• Task: Transcribe only part of the material below: the lines from the one containing "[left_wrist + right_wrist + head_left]" through the one containing "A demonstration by", inclusive, exactly as written.

• Given information:
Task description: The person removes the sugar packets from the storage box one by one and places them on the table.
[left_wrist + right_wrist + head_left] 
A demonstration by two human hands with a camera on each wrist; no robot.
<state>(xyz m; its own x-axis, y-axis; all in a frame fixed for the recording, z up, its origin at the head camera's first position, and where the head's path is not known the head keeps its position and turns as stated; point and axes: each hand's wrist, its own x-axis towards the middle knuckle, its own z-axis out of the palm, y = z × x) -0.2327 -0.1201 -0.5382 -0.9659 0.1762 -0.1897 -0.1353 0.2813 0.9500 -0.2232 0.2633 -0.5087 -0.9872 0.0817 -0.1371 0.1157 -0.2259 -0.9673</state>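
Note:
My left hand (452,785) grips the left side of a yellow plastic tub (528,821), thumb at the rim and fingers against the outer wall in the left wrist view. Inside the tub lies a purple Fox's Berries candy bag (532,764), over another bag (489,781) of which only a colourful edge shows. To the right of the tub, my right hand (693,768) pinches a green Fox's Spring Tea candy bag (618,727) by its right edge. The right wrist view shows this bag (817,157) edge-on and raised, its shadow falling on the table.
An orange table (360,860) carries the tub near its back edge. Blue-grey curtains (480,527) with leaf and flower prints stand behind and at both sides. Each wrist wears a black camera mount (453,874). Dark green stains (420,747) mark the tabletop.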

• Task response:
[left_wrist + right_wrist + head_left] 
A demonstration by two human hands with a camera on each wrist; no robot.

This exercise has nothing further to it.